Ari Sitas addressed the questions in an international context. While there used to be international solidarity, for a long time there has been no internationalism of the imagination. Artists themselves have to link to their immediate patronage systems in order to produce their craft. The energy is there and continues to be there in interesting ways at the grassroots, whether is South Africa, Chile or anywhere else. If we are serious about solidarity we have to start working on that. The market cannot be the mediator. Perhaps it is possible to re-negotiate a kind of international imagination which has to be [polycentric], generous, understanding, raise questions, and reconnect with things that make sense. For politicians it is the opposite. Artists can always be found to be adjunct to various causes, especially the immediate ones. However, a deeper connection to the new forms of social movements is the challenge, in which you create a space in which people are not treated in an instrumental way, in which their transgressive energy will be appreciated and criticised if need be.

Hein Marais answered the questions regarding patronage. Painters, sculptors and architects sustain themselves through patronage networks. What has happened through structural adjustment is that the source of patronage has dried up and has been replaced by the state. In South Africa there is a Department of Arts and Culture. If you want money you have to produce something that really looks hip and sexy. As an artist you are a video maker - if you want your programme aired on tv it has to have certain production values, and these cost money. If it is about women in rural areas, for instance, you run around from one fund to the other, but you never raise enough, so then you begin to sell yourself to sponsors. A Land Rover is used conspicuously throughout your video, for example. The patronage fountain has been depleted. The Minister of Arts and Culture has a very limited budget determined by the Finance Minister. Therefore, we cannot pretend the market is something we can just step around. Somehow we have to traverse it without becoming a slave and hostage to it. Music is perhaps a good example: it can be produced cheaply with a bit of sweat and blood.

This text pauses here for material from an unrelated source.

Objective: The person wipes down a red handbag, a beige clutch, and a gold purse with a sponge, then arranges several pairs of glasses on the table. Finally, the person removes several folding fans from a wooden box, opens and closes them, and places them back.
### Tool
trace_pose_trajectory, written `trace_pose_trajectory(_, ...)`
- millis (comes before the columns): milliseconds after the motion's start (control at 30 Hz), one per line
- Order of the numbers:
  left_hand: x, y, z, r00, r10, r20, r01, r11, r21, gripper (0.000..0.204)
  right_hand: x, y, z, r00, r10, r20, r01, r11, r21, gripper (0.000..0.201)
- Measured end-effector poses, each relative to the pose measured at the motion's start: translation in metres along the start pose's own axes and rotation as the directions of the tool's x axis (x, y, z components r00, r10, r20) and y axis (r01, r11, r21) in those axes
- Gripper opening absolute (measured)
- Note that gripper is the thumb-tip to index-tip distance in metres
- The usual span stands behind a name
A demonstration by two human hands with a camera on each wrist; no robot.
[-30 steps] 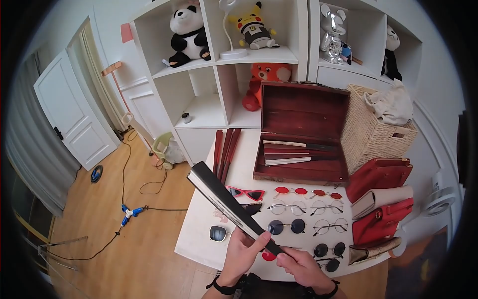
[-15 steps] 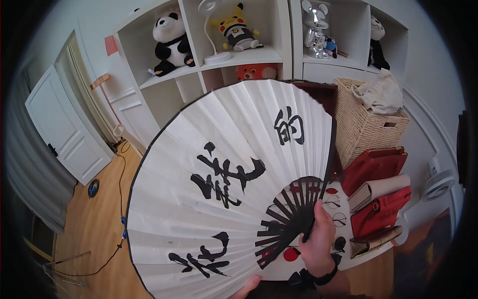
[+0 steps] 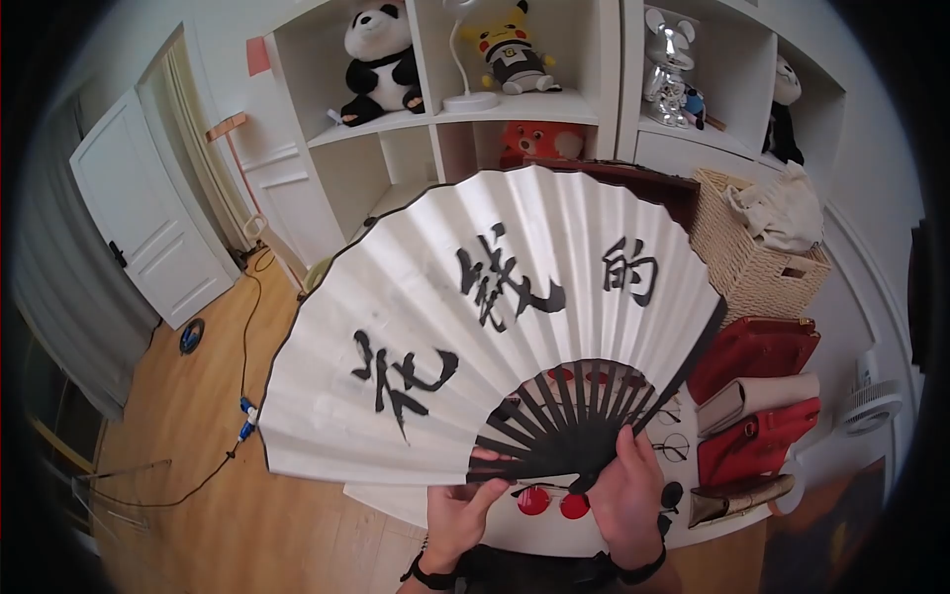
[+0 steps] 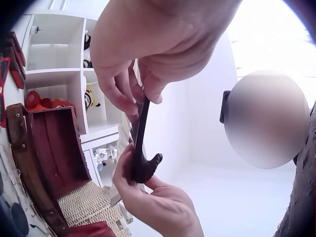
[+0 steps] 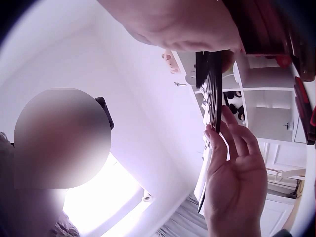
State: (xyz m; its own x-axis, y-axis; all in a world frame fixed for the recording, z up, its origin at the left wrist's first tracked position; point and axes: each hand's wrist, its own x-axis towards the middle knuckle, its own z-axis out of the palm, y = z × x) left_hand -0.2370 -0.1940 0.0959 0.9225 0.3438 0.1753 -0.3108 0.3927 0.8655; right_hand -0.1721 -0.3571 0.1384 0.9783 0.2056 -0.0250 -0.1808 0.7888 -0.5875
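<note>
A white folding fan [image 3: 416, 297] with black brushed characters and black ribs is spread wide in front of me. My right hand [image 3: 630, 495] grips it at the black pivot end, thumb along the right outer stick. With thumb and fingers my left hand [image 3: 457, 520] pinches the lower left outer stick near the ribs. In the left wrist view the left-hand fingertips [image 4: 155, 95] close on the dark stick, and the right hand [image 4: 158, 202] holds the pivot below. Red-lensed sunglasses [image 3: 554, 502] lie on the table under the pivot, between the hands.
The fan hides much of the white table [image 3: 396, 505] and the red-brown case [image 3: 653, 188]. More glasses [image 3: 673, 447] lie by the right hand. Red handbags [image 3: 757, 436] and a woven basket [image 3: 757, 243] stand at right. White shelves [image 3: 376, 163] with plush toys stand behind.
The folded fan from a second ago has been spread open. Since half a second ago it has turned more upright, its left edge rising, and the left hand has come further into view.
</note>
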Motion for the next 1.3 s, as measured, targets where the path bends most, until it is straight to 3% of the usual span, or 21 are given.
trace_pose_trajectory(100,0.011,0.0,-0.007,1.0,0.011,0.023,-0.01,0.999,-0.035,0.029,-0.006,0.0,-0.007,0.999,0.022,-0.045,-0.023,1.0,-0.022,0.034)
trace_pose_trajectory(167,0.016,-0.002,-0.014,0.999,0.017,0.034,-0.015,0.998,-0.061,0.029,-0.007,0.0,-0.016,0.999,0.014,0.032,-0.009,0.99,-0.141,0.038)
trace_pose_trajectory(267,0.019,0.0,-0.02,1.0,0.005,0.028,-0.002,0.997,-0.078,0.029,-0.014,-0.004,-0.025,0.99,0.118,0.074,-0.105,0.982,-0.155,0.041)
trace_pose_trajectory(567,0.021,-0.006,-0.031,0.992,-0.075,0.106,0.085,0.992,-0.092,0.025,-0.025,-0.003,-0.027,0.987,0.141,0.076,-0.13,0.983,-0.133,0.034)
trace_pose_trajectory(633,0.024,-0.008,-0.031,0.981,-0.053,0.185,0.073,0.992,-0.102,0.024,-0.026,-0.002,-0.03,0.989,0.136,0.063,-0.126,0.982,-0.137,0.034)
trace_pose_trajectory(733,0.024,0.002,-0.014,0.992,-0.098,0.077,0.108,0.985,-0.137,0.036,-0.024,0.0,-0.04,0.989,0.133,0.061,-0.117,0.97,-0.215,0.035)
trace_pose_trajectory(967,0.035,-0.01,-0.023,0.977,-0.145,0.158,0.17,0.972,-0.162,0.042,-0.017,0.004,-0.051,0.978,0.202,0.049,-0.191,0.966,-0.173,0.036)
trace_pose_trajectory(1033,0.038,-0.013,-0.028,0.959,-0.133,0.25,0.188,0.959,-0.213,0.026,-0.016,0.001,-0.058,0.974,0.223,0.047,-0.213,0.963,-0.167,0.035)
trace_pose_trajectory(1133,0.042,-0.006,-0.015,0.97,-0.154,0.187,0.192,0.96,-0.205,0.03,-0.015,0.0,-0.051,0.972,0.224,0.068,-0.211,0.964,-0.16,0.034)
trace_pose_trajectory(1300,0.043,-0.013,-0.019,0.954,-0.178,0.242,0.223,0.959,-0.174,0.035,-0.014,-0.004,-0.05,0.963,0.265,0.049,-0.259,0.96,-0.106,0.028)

In conclusion Saul Landau said there are many similarities between South Africa and Chile, but I found myself much more comfortable in South Africa than in Chile. In South Africa the whole country is in crisis and they don’t know who they are, while in Chile they think they think know who they are but they don’t have the foggiest idea of who they are. South Africa is most fascinating because people are really searching for who they are in all senses.